▸ **EXERCISE**: In the records below, find every line that contains "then" and list it.

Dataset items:

· · · ·

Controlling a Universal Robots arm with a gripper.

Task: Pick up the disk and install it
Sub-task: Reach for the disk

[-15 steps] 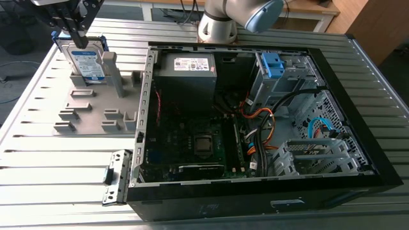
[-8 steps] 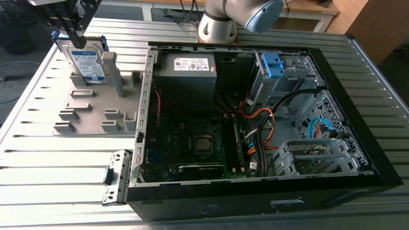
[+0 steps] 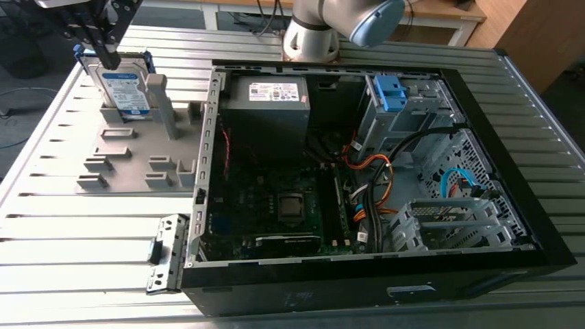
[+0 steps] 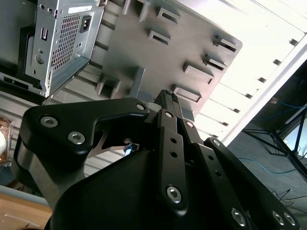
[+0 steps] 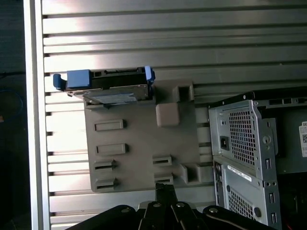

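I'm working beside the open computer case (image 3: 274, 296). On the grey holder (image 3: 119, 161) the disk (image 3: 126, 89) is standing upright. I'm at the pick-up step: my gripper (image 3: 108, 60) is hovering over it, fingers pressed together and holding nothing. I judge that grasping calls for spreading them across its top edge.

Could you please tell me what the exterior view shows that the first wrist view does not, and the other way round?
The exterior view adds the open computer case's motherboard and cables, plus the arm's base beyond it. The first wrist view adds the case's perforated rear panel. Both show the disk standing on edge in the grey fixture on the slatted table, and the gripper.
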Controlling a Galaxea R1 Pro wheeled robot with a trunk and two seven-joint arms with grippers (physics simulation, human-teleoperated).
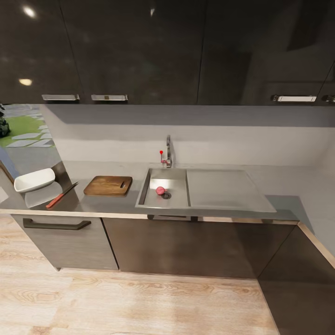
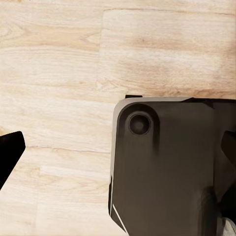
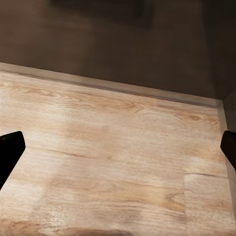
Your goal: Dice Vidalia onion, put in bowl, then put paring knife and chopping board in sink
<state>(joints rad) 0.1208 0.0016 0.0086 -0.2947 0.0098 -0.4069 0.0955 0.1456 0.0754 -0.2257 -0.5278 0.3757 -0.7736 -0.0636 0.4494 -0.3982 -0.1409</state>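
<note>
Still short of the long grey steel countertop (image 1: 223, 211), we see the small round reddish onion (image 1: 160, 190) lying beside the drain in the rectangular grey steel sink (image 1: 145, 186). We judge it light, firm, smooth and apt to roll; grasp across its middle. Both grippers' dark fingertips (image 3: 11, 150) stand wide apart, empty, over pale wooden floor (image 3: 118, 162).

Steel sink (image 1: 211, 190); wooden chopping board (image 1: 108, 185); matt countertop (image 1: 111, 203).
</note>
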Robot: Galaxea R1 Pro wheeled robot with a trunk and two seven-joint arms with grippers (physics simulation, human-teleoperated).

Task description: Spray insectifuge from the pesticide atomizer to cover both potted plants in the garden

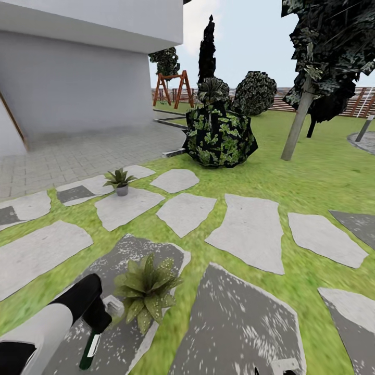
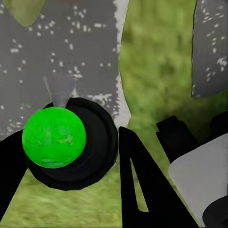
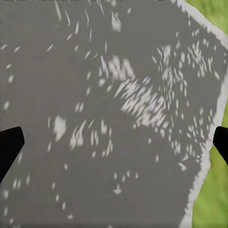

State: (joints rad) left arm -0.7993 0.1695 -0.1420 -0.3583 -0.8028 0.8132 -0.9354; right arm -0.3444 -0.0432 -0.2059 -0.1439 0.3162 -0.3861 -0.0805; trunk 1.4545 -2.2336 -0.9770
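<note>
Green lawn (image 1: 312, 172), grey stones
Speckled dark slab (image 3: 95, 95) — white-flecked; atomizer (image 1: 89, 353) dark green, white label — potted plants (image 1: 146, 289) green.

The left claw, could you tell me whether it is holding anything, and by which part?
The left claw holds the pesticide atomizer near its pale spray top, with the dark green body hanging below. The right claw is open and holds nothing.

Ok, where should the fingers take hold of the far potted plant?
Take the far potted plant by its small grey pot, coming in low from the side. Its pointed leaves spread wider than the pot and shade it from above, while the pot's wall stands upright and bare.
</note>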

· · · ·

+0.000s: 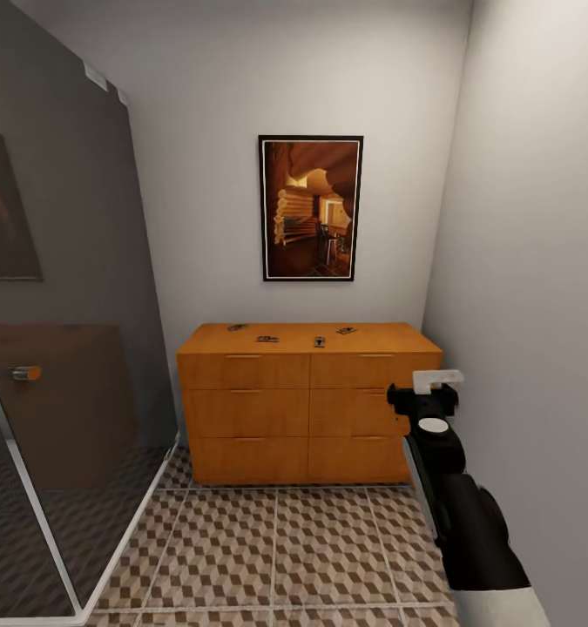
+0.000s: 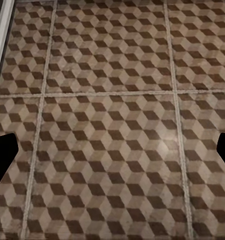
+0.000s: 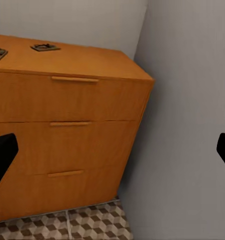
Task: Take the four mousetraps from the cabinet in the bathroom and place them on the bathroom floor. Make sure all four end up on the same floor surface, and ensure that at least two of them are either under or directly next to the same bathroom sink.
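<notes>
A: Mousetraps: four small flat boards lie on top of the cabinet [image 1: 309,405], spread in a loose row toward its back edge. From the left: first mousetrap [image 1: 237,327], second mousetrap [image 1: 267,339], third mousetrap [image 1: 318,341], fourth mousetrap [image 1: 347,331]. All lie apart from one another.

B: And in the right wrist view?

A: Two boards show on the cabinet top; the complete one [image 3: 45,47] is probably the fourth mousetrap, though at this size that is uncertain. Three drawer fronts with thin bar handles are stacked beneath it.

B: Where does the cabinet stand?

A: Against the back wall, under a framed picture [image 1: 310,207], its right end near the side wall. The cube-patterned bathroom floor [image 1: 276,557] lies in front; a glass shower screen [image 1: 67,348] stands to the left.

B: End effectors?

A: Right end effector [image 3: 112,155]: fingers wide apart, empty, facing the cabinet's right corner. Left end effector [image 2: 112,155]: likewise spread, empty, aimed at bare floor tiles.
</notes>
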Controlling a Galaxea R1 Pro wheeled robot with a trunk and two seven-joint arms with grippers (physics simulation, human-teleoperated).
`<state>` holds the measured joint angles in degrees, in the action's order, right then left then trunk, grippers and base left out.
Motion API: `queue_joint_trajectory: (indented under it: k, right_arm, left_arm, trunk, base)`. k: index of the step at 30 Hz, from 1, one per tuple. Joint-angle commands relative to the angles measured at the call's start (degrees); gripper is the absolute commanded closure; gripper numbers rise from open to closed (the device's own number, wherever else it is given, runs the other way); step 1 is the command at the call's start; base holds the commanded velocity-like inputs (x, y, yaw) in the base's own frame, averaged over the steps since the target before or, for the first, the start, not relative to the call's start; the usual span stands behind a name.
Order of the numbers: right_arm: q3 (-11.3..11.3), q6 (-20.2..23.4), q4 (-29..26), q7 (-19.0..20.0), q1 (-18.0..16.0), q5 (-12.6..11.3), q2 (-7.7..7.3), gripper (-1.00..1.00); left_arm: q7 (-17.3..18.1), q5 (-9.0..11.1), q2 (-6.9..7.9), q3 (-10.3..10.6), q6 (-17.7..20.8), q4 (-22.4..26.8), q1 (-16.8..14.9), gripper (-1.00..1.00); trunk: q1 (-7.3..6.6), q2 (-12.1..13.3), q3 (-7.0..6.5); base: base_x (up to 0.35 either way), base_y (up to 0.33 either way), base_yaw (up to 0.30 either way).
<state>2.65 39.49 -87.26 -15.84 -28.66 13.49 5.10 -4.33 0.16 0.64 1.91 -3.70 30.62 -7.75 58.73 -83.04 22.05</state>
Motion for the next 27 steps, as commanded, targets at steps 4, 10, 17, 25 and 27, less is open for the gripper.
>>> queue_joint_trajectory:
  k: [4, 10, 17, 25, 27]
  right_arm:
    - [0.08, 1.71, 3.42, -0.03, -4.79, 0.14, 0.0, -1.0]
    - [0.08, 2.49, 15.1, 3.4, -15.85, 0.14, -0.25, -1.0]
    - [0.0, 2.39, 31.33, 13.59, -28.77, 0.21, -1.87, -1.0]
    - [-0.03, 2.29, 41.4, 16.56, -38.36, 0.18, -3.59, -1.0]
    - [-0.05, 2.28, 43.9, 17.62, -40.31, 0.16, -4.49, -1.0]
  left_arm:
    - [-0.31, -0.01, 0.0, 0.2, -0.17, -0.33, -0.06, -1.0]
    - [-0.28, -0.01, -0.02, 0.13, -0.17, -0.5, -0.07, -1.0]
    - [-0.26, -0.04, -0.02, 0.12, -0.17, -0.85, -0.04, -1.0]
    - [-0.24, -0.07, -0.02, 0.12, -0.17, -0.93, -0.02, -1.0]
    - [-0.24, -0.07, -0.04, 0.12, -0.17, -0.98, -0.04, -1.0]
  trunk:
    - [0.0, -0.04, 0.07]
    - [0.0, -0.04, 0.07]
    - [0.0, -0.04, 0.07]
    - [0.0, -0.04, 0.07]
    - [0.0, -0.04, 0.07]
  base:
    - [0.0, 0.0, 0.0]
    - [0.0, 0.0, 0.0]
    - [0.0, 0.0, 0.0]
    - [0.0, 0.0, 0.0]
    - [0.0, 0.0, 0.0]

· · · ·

▸ **ANSWER BOX**:
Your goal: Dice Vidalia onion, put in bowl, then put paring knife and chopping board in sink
`<state>` holds the measured joint angles in degrees, in the action's order, right then left then trunk, grippers and base left out.

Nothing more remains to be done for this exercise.